• _What is expected_: Return, from the material below, each line in which "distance" occurs.

"""

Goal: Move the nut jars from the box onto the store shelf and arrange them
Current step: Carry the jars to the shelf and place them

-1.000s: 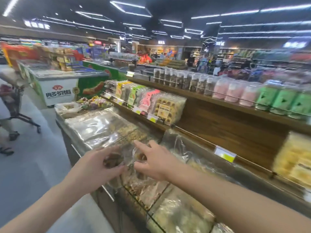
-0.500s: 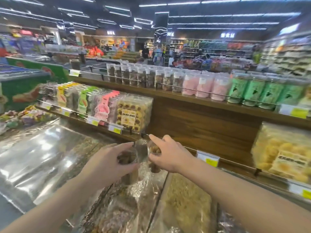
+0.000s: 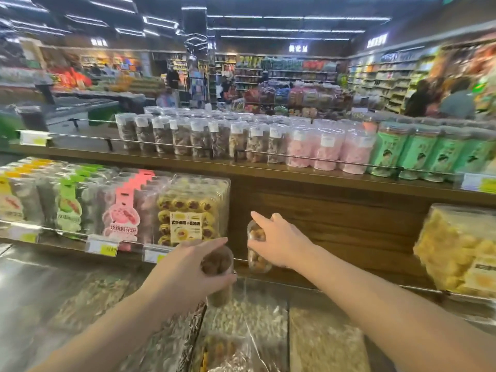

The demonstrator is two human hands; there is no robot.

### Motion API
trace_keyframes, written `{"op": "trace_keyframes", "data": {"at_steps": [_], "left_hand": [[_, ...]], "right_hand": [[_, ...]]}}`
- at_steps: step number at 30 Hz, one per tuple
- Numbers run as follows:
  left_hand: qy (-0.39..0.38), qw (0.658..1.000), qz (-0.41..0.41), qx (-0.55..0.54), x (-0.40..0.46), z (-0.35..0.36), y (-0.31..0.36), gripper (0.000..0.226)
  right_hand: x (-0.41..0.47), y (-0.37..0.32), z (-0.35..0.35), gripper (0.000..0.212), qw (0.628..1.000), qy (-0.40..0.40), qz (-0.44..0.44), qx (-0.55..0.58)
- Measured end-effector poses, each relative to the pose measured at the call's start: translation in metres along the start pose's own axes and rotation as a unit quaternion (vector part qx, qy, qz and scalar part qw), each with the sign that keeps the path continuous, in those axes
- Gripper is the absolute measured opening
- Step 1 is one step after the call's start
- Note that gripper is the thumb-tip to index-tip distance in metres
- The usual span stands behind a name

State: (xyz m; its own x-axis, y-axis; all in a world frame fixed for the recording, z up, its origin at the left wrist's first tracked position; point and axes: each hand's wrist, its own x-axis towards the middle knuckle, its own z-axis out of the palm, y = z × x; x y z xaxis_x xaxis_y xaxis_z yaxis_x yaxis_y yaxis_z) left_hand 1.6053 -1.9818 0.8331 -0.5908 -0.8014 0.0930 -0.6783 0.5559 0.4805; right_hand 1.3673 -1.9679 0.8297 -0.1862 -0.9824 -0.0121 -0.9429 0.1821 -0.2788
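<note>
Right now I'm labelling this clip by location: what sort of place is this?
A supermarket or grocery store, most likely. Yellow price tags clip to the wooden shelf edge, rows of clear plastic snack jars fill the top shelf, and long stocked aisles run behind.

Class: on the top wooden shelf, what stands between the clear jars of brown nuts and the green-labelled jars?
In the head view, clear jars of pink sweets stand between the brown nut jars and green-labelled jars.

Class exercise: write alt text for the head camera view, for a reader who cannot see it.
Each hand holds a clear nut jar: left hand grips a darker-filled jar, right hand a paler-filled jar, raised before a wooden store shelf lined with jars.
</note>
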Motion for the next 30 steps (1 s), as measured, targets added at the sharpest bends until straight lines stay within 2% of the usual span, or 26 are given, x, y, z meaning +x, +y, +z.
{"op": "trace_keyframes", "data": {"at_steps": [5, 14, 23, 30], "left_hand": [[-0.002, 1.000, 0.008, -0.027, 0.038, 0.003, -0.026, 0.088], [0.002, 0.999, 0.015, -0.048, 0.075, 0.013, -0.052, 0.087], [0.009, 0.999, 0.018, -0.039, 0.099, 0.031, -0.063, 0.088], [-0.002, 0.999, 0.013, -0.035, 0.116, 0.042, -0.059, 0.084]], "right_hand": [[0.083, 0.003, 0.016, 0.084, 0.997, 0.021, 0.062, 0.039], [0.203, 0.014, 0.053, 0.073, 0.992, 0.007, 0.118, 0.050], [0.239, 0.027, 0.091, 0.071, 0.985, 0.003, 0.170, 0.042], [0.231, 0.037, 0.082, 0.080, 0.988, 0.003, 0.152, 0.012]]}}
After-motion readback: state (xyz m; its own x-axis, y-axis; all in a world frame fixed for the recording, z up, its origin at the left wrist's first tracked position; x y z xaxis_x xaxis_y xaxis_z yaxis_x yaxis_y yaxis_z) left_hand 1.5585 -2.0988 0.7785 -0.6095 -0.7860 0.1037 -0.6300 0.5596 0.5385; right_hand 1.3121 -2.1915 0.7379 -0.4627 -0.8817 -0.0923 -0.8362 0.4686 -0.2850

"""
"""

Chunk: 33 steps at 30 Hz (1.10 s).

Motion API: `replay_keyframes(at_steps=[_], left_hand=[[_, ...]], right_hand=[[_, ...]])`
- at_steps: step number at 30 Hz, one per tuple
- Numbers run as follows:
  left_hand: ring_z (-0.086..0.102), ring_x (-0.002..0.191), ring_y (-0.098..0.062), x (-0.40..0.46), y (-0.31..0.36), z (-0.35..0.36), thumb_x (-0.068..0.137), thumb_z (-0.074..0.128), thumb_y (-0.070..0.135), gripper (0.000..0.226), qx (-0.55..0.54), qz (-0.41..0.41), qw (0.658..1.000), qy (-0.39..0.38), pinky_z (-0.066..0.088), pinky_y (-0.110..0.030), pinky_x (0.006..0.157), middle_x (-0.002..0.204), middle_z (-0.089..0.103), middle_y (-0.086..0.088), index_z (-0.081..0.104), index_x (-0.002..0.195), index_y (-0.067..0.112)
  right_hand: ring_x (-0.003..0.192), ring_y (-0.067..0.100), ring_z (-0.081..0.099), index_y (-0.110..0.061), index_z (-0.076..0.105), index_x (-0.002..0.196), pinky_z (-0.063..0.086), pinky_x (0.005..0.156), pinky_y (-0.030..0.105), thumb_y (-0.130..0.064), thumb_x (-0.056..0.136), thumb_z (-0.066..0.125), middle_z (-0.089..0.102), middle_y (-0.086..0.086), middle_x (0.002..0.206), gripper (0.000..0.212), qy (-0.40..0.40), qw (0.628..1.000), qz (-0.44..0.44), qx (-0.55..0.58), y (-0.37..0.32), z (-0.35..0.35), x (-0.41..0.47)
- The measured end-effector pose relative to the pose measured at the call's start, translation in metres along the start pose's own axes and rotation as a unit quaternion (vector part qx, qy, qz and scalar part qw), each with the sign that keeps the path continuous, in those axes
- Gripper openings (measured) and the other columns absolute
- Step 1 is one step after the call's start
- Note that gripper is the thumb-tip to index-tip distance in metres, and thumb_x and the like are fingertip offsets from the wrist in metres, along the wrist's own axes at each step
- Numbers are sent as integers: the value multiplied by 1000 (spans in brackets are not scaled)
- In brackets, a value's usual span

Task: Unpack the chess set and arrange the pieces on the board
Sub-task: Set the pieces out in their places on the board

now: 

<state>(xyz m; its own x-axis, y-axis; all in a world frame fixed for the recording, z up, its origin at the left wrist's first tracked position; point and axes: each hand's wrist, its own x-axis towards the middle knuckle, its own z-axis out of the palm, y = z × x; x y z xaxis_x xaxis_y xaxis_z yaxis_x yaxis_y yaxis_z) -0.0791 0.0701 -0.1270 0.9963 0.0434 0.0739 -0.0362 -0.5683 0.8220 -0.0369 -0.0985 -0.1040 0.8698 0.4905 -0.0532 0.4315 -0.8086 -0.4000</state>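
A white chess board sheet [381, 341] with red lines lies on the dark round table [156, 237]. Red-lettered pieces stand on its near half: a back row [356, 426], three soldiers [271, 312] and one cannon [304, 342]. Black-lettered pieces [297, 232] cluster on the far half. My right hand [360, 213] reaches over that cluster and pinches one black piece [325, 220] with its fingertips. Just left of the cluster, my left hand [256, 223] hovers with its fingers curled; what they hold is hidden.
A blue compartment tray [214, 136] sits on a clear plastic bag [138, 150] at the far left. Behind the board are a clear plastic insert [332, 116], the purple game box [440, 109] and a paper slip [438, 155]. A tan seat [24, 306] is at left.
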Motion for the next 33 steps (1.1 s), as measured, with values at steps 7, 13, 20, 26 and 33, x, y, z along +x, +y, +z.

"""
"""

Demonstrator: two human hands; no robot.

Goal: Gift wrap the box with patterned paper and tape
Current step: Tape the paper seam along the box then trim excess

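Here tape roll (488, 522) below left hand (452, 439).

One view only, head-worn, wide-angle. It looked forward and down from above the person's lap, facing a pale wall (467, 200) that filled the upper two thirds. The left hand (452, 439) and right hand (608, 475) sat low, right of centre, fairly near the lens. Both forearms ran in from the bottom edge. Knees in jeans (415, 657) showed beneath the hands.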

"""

• _Result of the exercise_:
- Note that gripper is the thumb-tip to index-tip distance in metres
- Note that gripper is the thumb-tip to index-tip distance in metres, and thumb_x and the like are fingertip offsets from the wrist in metres, along the wrist's own axes at each step

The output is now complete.